Problem Statement

There is a rooted tree with N vertices numbered from 1 to N. The root is vertex 1, and the parent of vertex i (2 \leq i \leq N) is vertex P_i (P_i<i).

There are also integer sequences of length M: A=(A_1,A_2,\cdots,A_M) and B=(B_1,B_2,\cdots,B_M), consisting of integers between 1 and N, inclusive.
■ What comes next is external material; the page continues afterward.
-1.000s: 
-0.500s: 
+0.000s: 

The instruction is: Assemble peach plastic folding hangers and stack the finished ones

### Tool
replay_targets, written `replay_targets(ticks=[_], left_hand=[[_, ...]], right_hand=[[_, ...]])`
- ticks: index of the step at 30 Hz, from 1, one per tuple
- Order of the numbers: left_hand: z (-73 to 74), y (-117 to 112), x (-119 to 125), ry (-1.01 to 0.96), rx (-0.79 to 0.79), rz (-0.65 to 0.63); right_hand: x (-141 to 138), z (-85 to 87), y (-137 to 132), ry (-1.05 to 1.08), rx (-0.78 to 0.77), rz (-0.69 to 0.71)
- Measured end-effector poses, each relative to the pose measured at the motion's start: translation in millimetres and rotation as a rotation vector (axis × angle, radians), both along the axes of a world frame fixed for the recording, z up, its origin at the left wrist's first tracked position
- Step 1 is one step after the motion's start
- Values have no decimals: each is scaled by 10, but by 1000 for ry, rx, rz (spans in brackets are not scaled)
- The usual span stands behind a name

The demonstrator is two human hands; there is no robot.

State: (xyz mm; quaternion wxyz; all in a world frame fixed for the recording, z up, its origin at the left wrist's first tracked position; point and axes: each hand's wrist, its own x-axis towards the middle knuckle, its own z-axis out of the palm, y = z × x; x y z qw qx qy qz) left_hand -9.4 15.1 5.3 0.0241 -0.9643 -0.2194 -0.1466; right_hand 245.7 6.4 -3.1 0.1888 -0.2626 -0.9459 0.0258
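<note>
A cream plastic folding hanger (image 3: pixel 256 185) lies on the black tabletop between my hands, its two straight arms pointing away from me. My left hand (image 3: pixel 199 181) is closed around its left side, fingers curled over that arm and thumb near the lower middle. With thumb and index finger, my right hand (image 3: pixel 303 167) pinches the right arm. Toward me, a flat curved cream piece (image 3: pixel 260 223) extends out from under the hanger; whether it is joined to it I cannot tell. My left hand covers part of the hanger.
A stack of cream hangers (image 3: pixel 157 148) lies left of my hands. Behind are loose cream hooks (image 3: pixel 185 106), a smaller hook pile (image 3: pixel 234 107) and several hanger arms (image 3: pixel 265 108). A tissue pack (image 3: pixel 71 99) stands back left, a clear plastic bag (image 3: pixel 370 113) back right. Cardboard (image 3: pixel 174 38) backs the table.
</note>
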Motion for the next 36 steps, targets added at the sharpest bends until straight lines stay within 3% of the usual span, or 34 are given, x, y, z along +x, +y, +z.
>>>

A is said to be good if and only if for each i, vertex A_i is an ancestor of vertex B_i or A_i=B_i. Initially, A is good.

Consider the following operation on A.

• Choose an integer i (1 \leq i \leq M-1) and swap the values of A_i and A_{i+1}. Here, A must remain good after the operation.

Find the number, modulo 998244353, of sequences that can result from performing this operation on A zero or more times.

Constraints

• 2 \leq N \leq 250000
• 2 \leq M \leq 250000
• 1 \leq P_i <i
• 1 \leq A_i \leq B_i \leq N
• Vertex A_i is an ancestor of vertex B_i or A_i=B_i.
• All input values are integers.

Sample Input 1

3 3
1 2
1 2 1
1 2 3

Sample Output 1

2

Consider choosing i=1. The A=(2,1,1) after the operation is not good, so this operation is invalid.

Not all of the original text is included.